Wednesday, December 14, 2016
Advent is, above all, a time of waiting. A time when we enter into the long history of salvation, taking the part of the people of Israel as they awaited the Messiah. But one question we should ask ourselves during this season is ‘what are we waiting for?’ In one sense this is obvious - we await the coming of our Saviour Jesus Christ at Christmas. But asking ourselves what we are waiting for can help us enter more fully into the mystery of what we are soon to celebrate.

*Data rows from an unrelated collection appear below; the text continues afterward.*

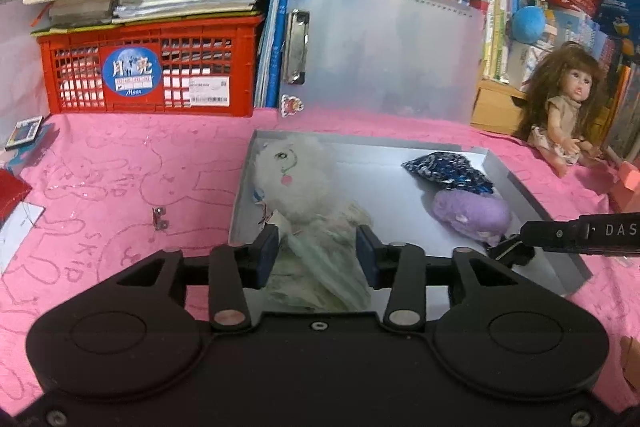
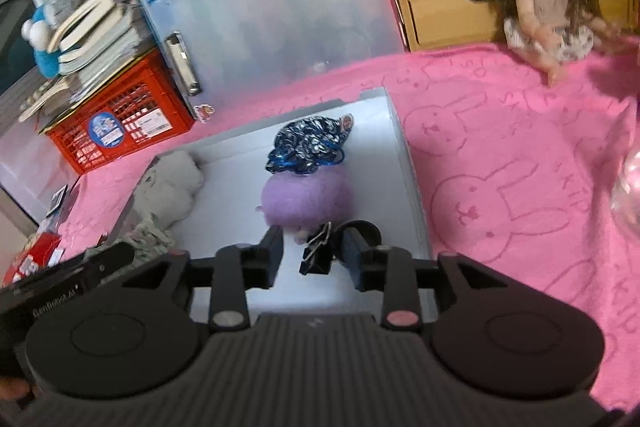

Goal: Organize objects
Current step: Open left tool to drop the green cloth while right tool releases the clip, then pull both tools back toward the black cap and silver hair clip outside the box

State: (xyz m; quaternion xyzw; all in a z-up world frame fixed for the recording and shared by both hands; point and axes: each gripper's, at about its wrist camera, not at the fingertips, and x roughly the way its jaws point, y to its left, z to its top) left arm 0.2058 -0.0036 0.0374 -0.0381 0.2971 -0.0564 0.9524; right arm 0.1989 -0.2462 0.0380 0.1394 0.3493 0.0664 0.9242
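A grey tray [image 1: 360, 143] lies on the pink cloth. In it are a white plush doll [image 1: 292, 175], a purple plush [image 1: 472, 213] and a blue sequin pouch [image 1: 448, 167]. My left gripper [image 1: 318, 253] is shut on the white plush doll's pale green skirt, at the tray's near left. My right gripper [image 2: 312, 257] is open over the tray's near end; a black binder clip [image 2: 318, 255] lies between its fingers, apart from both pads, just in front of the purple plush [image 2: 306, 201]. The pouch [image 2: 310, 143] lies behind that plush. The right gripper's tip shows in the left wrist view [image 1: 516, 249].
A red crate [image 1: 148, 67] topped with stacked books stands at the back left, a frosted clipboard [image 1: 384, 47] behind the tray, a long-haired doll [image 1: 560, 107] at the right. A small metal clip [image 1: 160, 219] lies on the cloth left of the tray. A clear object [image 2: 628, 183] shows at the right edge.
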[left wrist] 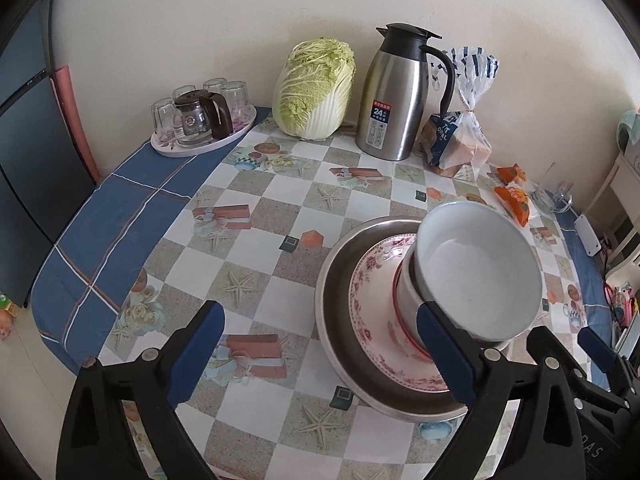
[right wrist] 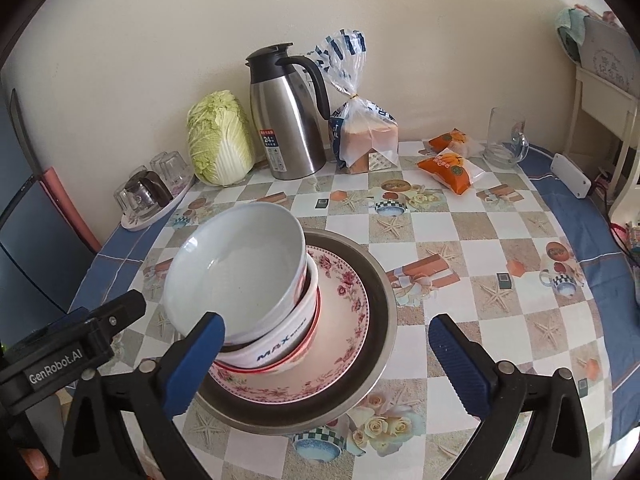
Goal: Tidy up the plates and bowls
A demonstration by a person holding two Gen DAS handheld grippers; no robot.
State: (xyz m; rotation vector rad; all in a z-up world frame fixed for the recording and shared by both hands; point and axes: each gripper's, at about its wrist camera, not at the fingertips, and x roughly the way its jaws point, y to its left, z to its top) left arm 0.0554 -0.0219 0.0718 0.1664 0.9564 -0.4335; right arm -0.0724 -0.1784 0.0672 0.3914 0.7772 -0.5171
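Note:
A stack stands on the table: a steel plate at the bottom, a floral plate on it, then a white bowl with a red rim, and a white bowl nested on top, tilted. My left gripper is open, its right finger close beside the bowls. My right gripper is open, its left finger close beside the bowls. Neither holds anything.
At the back along the wall stand a tray of glasses with a small pot, a cabbage, a steel thermos jug, bagged bread, orange snack packs and a glass mug. The table edge curves at left and right.

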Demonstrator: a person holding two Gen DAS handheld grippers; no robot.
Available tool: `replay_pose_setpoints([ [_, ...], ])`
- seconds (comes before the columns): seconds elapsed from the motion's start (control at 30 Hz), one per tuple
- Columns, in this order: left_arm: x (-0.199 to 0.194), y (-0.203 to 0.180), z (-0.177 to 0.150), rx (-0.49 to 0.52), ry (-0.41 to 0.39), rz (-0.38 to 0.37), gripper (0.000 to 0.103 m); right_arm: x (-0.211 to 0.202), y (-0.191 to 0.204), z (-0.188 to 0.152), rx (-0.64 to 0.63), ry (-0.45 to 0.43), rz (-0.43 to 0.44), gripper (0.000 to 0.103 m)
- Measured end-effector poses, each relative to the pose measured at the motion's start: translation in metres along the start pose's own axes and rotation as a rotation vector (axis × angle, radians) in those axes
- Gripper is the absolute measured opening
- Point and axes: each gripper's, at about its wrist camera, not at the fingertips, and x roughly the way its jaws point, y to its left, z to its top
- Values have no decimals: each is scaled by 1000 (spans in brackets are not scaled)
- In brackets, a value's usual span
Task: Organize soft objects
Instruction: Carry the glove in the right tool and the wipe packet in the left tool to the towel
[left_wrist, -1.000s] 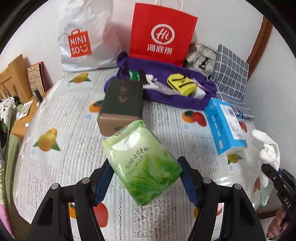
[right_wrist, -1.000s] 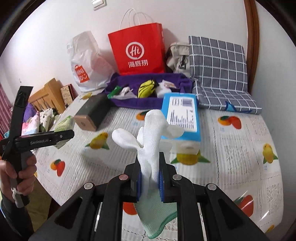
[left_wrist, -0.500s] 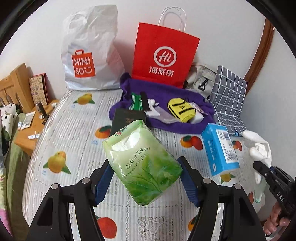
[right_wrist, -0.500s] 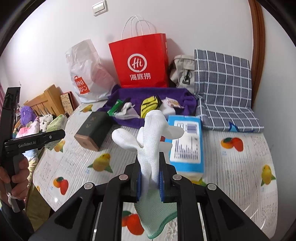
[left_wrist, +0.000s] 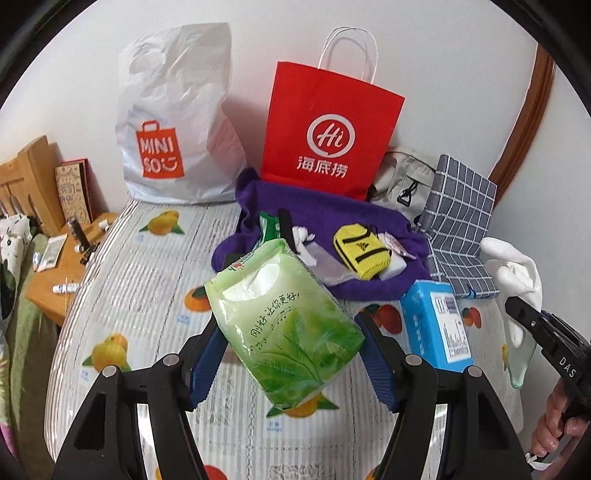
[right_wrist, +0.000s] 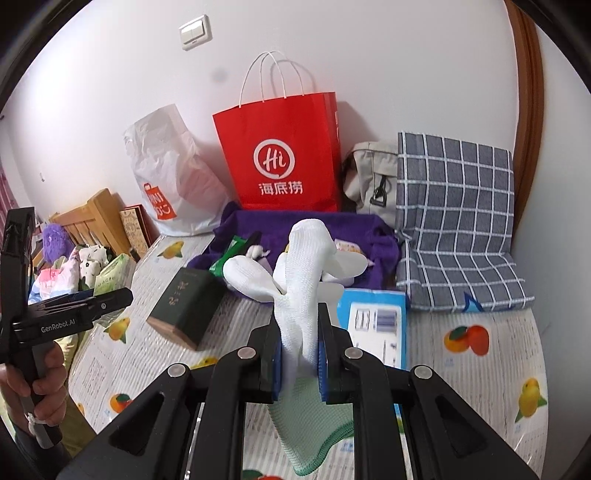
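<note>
My left gripper (left_wrist: 290, 343) is shut on a green tissue pack (left_wrist: 284, 325) and holds it above the fruit-print tablecloth (left_wrist: 147, 266). My right gripper (right_wrist: 300, 363) is shut on a white glove (right_wrist: 301, 280) with a green cuff; it also shows at the right edge of the left wrist view (left_wrist: 515, 273). A purple cloth (left_wrist: 332, 210) at the back holds a yellow pouch (left_wrist: 362, 251), a green packet and white items. A blue tissue box (left_wrist: 437, 325) lies in front of it.
A red paper bag (left_wrist: 328, 136) and a white Miniso bag (left_wrist: 173, 122) stand against the wall. A dark green box (right_wrist: 184, 306) lies left of the blue box. A grey checked cushion (right_wrist: 454, 221) and beige bag (right_wrist: 373, 181) sit at right. A wooden stand (left_wrist: 62, 266) is at left.
Both grippers have risen and drawn back from the table with their loads. The table items now sit lower and farther away; the dark box is hidden behind the tissue pack in the left view.
</note>
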Motion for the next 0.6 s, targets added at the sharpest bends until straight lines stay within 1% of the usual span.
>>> replay_pose_setpoints([
  [0.47,37,-1,48,19,-17,22,67,56,-16,40,10,16,5,15],
  [0.6,47,0,58,16,-21,18,67,69,-19,49,10,17,9,15],
])
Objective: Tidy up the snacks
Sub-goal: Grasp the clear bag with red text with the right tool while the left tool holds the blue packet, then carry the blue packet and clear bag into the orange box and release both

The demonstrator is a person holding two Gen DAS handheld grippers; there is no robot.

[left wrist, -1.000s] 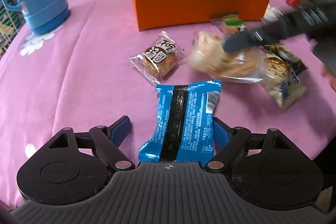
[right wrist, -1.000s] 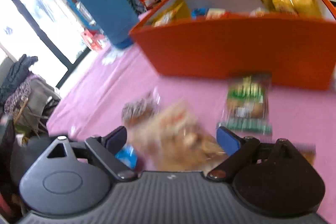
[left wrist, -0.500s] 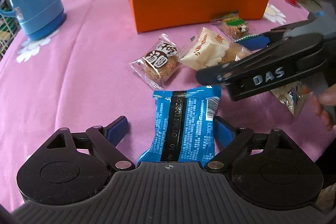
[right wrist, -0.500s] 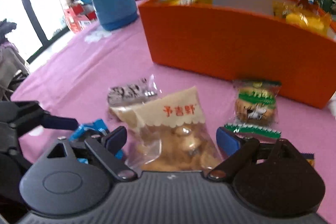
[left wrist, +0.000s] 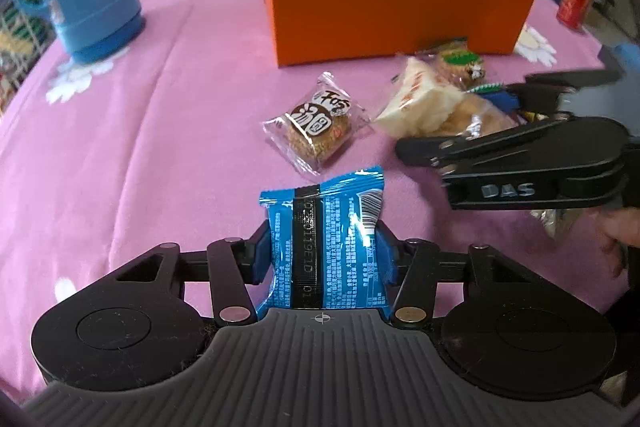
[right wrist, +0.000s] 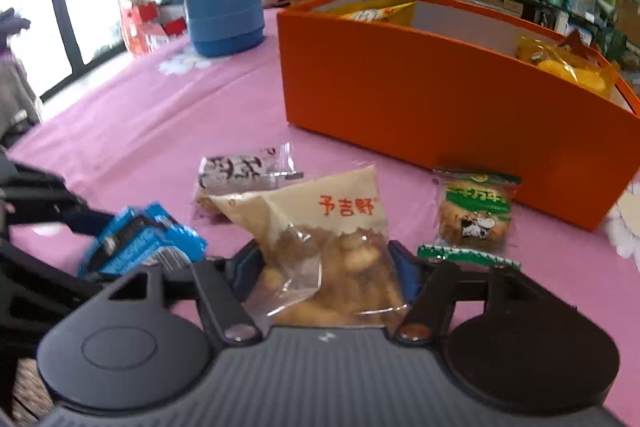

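The left gripper (left wrist: 323, 251) has its jaws pressed against both sides of the blue snack packet (left wrist: 325, 242), just above the pink tabletop (left wrist: 160, 131). The right gripper (right wrist: 326, 263) has its jaws closed around the cream snack bag (right wrist: 328, 239), in front of the orange box (right wrist: 440, 99).

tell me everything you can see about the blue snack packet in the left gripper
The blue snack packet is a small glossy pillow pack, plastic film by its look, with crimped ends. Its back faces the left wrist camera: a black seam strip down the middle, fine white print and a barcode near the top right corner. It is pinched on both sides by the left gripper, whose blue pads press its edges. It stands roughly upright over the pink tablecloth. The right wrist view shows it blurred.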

Today’s gospel reading is St Luke’s version of the gospel reading from Sunday’s Mass which was taken from the Gospel of Matthew. St John the Baptist sends his disciples to Jesus to ask whether he is the Messiah, or whether they are to wait for another. Jesus’ response is not argumentative, apologetic or theological, he simply responds by showing that His ministry of teaching and healing fulfils the prophecy of Isaiah (Isaiah 25:8; 29:18-19; 35:5-6; 61:1). But the gospel reading ends with a slightly enigmatic statement, ‘And blessed is he who takes no offence at me’ (Luke 7:23). In the context of Luke’s narrative, this is hardly surprising, in chapter four Our Lord has already met with rejection in his own hometown of Nazareth (Luke 4:28-30), and this chapter ends with Jesus angering the pharisees for forgiving a sinful woman (Luke 7:36-50). Moreover, given that His public ministry ends in official rejection and a brutal death, the promise of happiness to the man who doesn’t loose faith is not unsurprising.

There is clearly some confusion in this passage - the plain sense of the question asked by St John would seem to suggest that he is questioning the very nature of Jesus’ ministry, casting a doubt on whether he is, in fact, the Messiah. On the one hand this seems surprising given the role that the Baptist had at the beginning of Jesus’ public ministry, and the deference that John showed to Jesus at His baptism in the Jordan, but on the other hand Our Lord’s ministry did confound expectations, even those of St John the Baptist.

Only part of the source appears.